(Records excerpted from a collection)
....

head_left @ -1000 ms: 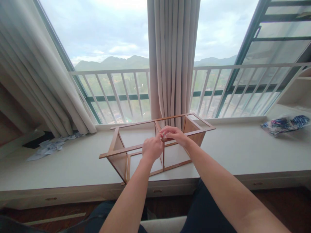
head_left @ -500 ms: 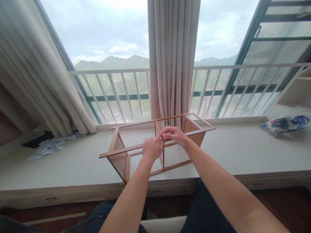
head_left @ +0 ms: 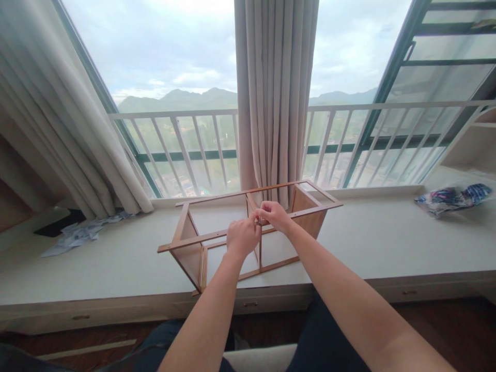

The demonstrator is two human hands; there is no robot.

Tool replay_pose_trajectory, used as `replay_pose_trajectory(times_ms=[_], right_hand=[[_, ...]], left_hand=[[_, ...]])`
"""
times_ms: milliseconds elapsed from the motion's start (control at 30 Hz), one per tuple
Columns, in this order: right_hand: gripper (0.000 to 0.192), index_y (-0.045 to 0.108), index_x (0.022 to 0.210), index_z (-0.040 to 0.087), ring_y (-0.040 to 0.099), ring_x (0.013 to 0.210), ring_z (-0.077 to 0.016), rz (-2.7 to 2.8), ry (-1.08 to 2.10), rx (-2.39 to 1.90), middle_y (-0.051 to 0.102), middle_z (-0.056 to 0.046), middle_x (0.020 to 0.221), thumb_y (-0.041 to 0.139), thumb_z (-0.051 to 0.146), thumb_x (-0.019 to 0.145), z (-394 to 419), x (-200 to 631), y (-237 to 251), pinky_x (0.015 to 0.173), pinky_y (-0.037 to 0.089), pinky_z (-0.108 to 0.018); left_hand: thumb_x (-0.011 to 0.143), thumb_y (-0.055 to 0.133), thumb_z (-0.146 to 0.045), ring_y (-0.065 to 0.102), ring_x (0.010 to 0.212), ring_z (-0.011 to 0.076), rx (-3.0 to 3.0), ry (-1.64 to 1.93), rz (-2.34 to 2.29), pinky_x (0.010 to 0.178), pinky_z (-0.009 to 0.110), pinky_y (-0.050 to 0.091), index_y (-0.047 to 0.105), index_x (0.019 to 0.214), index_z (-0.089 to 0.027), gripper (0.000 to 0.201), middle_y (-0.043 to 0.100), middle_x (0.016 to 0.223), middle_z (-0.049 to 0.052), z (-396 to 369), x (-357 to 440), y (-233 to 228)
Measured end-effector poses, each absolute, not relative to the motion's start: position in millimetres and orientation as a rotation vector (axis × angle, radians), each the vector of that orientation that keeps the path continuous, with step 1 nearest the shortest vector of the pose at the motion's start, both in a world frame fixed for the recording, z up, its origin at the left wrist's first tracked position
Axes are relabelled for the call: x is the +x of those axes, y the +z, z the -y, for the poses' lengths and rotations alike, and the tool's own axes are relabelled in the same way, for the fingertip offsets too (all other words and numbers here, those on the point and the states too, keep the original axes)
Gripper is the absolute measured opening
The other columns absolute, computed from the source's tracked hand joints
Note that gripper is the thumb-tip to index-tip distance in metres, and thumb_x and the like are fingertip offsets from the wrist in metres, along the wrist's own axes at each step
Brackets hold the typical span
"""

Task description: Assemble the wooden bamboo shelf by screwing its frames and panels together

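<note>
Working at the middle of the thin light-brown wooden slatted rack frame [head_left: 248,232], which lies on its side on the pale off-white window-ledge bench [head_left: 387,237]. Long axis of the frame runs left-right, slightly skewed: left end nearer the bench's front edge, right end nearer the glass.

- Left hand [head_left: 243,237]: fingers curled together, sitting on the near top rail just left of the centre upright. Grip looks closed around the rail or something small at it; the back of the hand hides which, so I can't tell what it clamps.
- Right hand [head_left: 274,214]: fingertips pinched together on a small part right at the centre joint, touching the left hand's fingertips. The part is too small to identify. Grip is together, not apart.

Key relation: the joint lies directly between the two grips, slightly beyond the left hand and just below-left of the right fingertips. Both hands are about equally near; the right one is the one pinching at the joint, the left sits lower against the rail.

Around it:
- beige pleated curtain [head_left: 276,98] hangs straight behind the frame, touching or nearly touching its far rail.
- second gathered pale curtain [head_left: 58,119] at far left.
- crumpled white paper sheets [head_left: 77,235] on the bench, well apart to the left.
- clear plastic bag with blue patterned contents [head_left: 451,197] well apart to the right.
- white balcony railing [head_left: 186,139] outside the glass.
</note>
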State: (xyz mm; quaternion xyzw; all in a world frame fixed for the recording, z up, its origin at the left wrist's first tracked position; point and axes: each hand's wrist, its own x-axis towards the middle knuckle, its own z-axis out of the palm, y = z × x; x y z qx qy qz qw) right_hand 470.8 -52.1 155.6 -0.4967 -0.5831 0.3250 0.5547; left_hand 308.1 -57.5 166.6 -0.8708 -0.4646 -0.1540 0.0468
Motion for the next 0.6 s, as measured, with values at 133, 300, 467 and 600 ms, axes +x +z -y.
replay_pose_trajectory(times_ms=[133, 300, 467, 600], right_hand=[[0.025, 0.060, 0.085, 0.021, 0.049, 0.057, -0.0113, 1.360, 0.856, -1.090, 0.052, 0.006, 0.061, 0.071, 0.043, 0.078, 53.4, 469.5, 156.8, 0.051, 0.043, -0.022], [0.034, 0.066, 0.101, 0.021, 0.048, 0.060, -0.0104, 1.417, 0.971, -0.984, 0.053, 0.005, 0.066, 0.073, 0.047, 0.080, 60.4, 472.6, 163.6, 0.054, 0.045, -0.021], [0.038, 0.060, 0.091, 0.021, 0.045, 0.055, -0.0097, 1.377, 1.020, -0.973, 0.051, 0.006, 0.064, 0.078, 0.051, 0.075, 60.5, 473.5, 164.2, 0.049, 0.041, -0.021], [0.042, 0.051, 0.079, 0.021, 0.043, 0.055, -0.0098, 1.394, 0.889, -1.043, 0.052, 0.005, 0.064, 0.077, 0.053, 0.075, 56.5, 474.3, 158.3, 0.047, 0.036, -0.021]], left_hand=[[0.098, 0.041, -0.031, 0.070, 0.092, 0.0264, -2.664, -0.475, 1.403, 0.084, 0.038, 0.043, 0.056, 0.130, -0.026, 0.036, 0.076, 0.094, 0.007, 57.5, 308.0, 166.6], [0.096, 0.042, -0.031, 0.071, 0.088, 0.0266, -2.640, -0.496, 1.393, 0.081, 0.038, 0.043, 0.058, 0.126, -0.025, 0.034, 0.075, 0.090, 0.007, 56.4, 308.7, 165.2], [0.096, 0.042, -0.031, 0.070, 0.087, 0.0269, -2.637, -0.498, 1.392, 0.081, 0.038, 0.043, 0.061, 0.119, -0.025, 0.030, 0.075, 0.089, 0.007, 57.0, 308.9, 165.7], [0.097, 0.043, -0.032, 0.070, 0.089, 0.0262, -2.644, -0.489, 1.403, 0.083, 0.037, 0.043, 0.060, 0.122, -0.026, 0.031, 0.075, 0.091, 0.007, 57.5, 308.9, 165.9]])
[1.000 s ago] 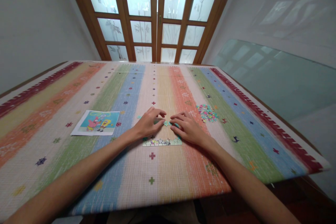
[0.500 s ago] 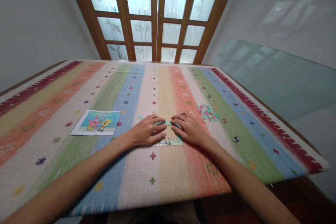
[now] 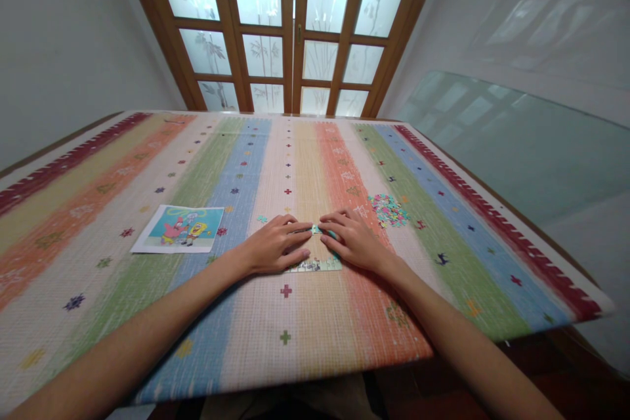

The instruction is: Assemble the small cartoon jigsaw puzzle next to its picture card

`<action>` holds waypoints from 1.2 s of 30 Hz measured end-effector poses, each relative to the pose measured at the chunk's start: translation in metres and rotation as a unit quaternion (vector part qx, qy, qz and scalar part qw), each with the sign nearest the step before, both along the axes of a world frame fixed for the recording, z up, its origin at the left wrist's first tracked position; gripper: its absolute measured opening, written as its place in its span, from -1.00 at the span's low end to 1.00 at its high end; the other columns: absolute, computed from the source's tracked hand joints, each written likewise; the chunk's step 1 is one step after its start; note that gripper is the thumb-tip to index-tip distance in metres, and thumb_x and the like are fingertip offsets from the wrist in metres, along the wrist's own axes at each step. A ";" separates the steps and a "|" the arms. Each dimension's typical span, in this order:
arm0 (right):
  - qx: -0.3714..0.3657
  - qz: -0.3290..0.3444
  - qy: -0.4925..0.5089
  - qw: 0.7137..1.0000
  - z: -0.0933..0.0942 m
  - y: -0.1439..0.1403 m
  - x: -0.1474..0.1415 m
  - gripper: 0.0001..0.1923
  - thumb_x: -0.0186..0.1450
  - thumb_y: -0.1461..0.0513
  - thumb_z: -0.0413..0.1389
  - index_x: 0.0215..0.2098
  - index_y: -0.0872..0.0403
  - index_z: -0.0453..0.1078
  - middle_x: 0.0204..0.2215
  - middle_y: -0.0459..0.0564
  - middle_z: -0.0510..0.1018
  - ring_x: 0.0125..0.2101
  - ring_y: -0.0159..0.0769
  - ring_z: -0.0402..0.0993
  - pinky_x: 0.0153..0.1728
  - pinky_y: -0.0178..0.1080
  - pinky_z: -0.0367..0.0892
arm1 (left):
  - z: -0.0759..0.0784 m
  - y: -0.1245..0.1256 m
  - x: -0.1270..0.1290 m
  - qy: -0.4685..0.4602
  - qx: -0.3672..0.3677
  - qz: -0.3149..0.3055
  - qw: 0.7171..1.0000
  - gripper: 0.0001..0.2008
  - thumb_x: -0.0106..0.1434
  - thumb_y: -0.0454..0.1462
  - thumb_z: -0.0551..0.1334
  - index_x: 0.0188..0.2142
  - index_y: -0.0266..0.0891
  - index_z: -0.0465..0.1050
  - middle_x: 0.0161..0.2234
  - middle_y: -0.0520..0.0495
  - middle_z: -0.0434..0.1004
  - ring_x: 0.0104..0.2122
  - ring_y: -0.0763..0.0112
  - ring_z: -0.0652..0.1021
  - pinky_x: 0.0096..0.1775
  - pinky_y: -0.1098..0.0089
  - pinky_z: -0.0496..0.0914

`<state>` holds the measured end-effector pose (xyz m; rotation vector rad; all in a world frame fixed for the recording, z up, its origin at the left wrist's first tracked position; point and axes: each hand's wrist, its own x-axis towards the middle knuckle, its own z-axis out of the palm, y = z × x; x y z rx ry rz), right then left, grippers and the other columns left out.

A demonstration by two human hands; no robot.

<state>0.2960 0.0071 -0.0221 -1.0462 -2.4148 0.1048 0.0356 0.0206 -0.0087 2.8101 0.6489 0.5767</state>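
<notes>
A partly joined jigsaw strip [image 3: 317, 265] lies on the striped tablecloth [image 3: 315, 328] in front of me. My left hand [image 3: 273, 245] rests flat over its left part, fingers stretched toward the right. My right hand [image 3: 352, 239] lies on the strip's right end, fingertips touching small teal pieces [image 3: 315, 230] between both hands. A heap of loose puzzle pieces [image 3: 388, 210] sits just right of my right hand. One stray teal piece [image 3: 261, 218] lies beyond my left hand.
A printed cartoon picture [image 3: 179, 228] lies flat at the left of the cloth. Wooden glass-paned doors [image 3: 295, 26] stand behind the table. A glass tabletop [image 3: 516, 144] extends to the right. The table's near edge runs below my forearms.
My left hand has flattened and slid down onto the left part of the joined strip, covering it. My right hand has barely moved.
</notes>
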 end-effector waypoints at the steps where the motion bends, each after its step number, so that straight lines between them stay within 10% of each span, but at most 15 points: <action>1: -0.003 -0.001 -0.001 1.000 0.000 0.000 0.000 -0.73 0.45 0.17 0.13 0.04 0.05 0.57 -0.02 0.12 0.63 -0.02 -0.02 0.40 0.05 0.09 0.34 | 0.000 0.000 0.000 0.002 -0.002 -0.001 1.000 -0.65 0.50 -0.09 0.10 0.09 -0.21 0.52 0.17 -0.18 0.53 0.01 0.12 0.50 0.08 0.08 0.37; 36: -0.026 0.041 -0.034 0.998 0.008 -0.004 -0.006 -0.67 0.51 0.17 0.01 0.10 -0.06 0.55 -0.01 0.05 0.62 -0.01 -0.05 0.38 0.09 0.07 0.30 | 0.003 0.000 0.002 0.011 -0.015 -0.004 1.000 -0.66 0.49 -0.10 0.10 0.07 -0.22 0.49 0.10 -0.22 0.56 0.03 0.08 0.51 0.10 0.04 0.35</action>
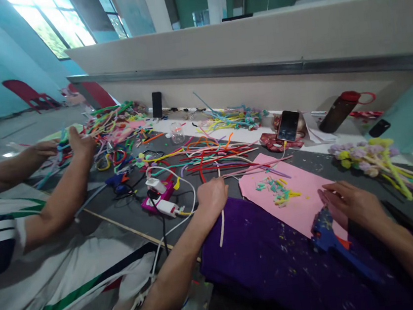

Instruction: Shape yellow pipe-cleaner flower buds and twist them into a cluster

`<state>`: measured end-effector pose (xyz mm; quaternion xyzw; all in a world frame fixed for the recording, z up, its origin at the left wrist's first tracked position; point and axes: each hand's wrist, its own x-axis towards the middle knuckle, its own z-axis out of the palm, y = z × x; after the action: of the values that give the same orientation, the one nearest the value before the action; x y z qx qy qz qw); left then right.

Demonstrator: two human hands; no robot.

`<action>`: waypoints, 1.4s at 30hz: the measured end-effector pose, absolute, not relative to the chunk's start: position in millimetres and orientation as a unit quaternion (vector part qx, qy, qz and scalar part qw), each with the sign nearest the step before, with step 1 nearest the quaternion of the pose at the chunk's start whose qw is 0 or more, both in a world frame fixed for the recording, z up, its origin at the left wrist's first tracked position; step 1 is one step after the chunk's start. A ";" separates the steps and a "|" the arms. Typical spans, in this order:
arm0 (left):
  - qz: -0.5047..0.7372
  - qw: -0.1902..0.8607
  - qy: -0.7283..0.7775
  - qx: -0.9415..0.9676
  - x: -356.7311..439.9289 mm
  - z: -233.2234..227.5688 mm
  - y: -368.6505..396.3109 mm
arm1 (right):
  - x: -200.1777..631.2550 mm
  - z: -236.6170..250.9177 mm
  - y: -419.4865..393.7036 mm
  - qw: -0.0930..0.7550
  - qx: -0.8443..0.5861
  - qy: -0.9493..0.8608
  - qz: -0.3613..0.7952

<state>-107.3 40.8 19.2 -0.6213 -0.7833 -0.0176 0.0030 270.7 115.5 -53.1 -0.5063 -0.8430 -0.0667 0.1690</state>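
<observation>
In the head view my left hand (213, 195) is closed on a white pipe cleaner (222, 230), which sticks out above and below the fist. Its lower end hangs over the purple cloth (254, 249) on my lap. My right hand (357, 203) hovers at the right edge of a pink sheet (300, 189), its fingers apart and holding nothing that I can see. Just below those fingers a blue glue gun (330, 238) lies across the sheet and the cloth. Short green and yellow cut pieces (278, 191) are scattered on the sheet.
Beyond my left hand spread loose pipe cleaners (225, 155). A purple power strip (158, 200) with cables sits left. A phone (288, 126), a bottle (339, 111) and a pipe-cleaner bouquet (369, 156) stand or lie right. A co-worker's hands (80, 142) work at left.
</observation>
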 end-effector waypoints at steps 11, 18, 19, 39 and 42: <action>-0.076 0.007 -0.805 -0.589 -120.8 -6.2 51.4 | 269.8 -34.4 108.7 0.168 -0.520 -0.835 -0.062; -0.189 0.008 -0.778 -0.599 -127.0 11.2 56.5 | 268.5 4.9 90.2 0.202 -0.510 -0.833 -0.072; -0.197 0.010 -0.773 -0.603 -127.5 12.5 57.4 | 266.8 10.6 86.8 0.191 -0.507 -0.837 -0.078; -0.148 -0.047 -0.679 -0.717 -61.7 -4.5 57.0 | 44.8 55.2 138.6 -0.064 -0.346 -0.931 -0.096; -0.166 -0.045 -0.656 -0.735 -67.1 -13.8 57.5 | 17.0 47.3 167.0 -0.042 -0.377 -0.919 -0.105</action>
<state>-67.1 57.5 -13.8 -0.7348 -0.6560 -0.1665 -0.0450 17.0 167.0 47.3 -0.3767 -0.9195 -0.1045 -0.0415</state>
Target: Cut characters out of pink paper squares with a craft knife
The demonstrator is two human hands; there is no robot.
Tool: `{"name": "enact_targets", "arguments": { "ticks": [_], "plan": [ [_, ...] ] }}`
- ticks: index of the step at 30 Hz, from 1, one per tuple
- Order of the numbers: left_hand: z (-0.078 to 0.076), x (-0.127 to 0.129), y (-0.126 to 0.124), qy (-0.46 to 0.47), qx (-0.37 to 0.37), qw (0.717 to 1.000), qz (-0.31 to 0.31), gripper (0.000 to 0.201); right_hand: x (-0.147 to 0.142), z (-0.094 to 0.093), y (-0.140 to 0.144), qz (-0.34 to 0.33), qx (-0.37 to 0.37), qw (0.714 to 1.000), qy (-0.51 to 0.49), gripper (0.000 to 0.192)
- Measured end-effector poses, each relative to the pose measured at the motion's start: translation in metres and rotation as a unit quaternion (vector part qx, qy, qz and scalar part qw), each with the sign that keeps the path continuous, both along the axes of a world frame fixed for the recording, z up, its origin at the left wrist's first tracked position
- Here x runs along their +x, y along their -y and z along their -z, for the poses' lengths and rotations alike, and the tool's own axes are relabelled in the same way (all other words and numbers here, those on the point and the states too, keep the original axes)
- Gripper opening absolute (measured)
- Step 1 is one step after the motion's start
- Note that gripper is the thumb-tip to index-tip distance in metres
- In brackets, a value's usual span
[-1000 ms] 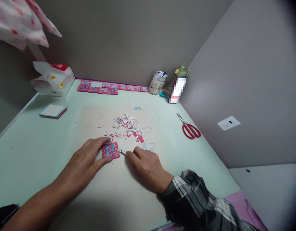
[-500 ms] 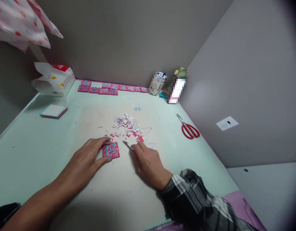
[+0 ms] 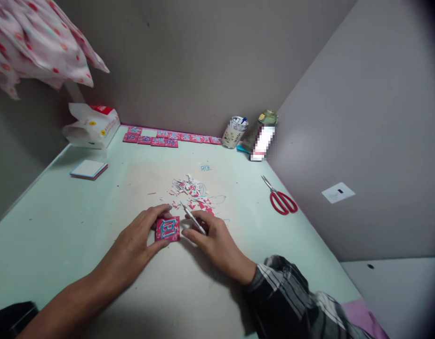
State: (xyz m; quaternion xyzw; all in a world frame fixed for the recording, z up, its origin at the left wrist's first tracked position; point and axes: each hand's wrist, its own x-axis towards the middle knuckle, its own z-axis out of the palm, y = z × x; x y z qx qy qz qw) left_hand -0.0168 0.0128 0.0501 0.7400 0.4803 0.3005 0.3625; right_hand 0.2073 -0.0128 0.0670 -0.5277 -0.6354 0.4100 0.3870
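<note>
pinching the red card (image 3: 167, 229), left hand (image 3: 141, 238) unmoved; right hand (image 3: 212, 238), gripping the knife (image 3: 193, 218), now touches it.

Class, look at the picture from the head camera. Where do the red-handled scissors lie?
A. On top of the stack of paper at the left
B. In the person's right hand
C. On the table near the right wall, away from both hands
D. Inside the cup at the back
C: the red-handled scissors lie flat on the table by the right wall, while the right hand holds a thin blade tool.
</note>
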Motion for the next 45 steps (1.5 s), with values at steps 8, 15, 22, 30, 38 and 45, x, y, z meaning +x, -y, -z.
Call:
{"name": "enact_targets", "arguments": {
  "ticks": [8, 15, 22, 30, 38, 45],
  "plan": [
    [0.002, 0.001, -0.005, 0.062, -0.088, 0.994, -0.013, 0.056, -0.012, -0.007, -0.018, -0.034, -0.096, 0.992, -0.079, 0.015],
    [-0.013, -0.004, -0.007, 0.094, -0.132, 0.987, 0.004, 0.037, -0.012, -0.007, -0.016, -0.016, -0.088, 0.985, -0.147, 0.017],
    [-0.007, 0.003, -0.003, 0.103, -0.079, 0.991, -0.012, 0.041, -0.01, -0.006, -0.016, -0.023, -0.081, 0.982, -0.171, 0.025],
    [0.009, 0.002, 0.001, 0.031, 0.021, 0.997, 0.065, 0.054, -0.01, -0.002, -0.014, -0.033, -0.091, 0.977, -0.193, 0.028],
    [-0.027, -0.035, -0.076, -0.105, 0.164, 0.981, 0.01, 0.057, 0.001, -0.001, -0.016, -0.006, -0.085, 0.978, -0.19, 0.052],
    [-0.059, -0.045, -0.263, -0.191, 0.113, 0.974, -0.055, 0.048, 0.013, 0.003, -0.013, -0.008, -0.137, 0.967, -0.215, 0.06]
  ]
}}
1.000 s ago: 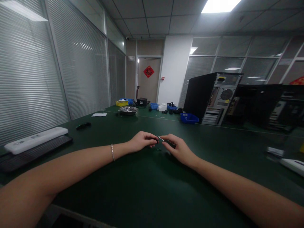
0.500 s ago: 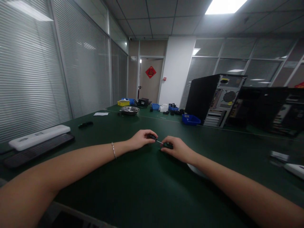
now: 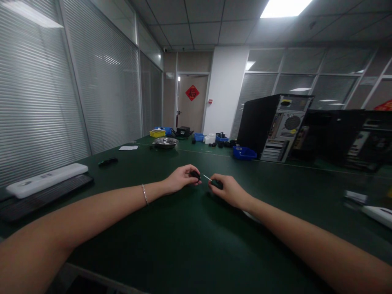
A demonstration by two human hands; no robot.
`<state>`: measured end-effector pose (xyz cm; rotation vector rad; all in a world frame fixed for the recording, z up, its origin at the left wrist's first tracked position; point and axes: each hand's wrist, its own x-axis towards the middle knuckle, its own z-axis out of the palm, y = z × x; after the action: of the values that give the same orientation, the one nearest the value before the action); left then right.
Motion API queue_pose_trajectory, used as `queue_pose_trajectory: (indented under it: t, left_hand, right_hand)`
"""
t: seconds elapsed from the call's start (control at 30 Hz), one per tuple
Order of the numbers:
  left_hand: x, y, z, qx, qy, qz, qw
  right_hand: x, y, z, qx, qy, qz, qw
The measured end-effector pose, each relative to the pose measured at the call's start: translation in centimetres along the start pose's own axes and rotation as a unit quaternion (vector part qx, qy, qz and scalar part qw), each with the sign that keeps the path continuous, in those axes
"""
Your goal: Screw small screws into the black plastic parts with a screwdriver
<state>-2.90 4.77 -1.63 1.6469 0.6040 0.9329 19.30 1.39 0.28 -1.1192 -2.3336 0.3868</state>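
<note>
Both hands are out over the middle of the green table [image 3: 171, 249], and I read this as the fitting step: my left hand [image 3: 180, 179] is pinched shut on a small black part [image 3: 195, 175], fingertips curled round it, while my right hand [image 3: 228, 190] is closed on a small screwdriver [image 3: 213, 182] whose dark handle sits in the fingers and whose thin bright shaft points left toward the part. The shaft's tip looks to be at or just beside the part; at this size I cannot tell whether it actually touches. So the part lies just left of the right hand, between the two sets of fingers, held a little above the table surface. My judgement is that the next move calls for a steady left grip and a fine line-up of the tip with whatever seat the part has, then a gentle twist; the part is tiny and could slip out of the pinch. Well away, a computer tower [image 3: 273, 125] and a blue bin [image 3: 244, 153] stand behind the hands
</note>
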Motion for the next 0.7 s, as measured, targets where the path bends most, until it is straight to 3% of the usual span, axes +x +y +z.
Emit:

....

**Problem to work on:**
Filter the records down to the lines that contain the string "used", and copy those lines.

**Answer to this problem:**
Tool replay_pose_trajectory, used as `replay_pose_trajectory(times_ms=[_], right_hand=[[_, ...]], left_hand=[[_, ...]])`
Motion API queue_pose_trajectory, used as `queue_pose_trajectory: (indented under it: t, left_hand, right_hand)`

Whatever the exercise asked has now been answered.